D'ailleurs, ils se sont déjà inscrits pour un prochain cours.

On fait avec ce qu'on a.

Nadia Sutter-Hulot, cheffe du projet "La boîte à cuisine"

Pour les recettes, Nadia compose en fonction des arrivages de la banque alimentaire : "On fait avec ce qu'on a. Souvent, on manque d'œufs. Les gâteaux ont un grand succès et les participants aiment repartir avec pour leur famille". Mais, pour elle, l'idée est aussi de leur donner accès à des légumes et des fruits qu'ils ne peuvent pas s'acheter, car les prix sont trop élevés. "Les endives, en ce moment, le prix ne permet pas à la plupart des personnes qui viennent ici de s'en payer. Alors, on est bien content de leur proposer celles de la banque alimentaire". 

On reviendra.

Les petits nouveaux de l'atelier

Pendant 2h30, tous vont cuisiner dans la bonne humeur, se moquer gentiment de ceux qui débutent. Mais tous ensemble, et c'est cela le plus important, ils vont confectionner leur repas. 
Ce jour-là, "endives à la crème, boulettes de bœuf aux champignons et carottes et poire au miel et son coulis de fruits rouges". Ils vont partager ce repas. Le moment de s'offrir aussi de bonnes tranches de rigolade. Maman solo, retraitée, personnes dans le besoin, tous et toutes ont oublié leurs galères, le temps d'une demi-journée enchantée. "On reviendra" disent les petits nouveaux. 

L'idée est qu'ils peuvent tout de suite cuisiner pour leur famille ou pour eux-mêmes la même chose que ce qu'ils ont fait ici.
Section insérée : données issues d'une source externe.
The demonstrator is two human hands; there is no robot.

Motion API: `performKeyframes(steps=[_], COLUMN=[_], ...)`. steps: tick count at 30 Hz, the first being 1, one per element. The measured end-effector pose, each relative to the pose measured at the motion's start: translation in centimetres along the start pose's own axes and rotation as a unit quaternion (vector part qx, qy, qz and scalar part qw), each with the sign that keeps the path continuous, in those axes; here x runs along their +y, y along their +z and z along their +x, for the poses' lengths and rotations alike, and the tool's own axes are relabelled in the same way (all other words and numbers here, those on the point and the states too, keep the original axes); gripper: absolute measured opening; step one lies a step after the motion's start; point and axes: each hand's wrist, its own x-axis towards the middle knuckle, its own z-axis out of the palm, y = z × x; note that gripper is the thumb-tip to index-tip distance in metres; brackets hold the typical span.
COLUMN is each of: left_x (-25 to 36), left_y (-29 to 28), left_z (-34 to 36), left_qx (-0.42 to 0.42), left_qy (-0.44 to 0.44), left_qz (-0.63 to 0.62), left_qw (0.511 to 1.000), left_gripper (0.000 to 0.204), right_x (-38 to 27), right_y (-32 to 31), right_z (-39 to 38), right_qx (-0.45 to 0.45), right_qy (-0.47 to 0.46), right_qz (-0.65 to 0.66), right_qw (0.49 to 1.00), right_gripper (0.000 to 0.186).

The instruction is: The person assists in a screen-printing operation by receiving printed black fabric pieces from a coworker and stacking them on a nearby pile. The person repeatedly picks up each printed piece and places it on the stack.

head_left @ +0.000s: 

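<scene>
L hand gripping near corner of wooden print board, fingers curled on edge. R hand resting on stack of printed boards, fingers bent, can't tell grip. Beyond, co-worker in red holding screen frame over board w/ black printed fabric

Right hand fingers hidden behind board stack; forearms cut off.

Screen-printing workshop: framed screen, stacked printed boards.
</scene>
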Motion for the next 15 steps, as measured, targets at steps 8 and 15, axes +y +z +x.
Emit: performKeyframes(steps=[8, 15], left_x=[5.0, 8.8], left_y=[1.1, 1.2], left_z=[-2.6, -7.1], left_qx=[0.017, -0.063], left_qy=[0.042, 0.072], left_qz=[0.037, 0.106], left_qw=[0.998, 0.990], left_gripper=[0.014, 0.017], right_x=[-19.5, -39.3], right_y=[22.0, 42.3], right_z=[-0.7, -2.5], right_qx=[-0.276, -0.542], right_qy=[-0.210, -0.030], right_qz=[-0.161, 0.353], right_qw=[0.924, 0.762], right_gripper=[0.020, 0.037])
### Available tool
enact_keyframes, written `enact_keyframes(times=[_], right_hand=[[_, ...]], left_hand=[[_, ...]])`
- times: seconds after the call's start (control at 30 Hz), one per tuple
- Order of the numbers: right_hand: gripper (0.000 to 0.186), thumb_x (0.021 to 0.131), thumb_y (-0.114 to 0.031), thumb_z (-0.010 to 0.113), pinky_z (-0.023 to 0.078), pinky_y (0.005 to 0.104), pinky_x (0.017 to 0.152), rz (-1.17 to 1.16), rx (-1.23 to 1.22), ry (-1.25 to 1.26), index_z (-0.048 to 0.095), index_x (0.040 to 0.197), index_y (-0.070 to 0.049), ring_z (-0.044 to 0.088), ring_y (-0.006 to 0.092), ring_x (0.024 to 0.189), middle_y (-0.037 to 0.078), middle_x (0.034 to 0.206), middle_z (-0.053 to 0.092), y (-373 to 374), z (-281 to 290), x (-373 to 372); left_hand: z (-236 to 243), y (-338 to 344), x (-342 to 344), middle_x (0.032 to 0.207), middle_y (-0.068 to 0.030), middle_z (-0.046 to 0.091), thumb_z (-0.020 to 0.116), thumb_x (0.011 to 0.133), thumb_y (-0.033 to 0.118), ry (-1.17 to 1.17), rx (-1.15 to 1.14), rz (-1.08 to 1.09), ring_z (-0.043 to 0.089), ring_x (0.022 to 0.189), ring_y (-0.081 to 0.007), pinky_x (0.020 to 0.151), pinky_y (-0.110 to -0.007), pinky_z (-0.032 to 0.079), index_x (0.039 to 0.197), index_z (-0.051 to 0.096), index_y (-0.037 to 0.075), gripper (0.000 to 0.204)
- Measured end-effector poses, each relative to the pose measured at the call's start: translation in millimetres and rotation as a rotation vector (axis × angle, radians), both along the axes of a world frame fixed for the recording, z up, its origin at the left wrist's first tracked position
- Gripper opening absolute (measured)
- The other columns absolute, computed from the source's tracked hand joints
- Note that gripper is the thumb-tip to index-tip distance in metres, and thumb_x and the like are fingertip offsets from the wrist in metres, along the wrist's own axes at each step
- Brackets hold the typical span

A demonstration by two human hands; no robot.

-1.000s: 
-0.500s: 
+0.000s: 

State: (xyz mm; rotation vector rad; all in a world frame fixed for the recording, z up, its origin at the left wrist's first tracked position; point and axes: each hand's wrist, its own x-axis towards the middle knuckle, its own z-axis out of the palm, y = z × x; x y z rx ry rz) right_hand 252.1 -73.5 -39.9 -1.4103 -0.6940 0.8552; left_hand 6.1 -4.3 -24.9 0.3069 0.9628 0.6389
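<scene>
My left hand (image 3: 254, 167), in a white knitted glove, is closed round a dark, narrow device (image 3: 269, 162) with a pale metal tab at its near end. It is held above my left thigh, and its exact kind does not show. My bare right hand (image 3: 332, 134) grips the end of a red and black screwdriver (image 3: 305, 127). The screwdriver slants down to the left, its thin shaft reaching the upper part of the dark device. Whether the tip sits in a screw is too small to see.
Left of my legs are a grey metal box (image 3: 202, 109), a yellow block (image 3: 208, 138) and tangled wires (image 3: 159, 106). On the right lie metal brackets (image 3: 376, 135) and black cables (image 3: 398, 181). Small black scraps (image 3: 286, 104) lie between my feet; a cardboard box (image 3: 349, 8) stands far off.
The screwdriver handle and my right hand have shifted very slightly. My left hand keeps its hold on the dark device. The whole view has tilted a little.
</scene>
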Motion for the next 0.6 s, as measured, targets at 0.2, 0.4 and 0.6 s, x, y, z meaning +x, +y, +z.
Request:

Nadia Sutter-Hulot, cheffe du projet "La boîte à cuisine"

Après avoir rangé la cuisine, Nadia distribuera ce qu'il reste des produits de la banque alimentaire.  "L'idée est qu'ils peuvent tout de suite cuisiner pour leur famille, ou pour eux-mêmes, la même chose que ce qu'ils ont fait ici". Dans la distribution, il y aura aussi la possibilité de prendre des yaourts ou d'autres produits récupérés par Nadia. 

La boîte à cuisine, c'est gratuit du mardi au vendredi sur inscription, réservé à ceux qui sont dans le besoin.